=== Directions for this task ===
Gather each line of the entries below that includes "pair".

=== Given records ===
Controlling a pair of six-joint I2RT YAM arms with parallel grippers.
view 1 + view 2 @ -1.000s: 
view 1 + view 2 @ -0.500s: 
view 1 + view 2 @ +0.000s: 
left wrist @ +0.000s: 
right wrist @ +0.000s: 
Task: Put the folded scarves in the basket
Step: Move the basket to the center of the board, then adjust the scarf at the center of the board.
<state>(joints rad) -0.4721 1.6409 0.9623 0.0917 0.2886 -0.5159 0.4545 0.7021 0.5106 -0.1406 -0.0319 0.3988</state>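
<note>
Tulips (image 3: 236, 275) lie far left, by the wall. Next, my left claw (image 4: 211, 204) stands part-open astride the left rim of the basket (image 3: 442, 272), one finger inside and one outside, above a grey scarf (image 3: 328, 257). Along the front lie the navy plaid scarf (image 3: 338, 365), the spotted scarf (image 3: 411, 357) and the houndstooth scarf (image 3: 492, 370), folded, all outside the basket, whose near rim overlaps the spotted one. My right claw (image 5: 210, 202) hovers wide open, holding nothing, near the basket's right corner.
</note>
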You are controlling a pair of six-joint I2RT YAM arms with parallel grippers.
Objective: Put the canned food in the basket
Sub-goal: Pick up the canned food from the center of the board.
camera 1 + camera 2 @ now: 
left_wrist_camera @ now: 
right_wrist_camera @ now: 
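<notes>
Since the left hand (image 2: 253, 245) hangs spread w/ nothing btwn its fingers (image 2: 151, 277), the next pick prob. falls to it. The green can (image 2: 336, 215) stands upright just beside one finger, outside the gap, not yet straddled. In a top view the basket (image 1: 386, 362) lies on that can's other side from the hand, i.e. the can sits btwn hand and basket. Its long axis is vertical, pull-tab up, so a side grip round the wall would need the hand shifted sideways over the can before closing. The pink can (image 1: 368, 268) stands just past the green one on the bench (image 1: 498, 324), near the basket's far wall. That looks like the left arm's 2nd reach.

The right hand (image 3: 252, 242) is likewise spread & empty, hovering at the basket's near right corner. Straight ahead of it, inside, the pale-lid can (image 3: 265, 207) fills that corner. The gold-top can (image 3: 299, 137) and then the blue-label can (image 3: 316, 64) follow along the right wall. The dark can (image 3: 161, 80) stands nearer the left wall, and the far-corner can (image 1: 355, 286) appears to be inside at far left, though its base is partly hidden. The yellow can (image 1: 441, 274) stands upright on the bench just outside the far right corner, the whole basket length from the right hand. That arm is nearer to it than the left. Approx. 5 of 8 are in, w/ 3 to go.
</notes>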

=== Result of the exercise ===
Controlling a pair of six-joint I2RT YAM arms with parallel grippers.
You are controlling a pair of six-joint I2RT YAM arms with parallel grippers.

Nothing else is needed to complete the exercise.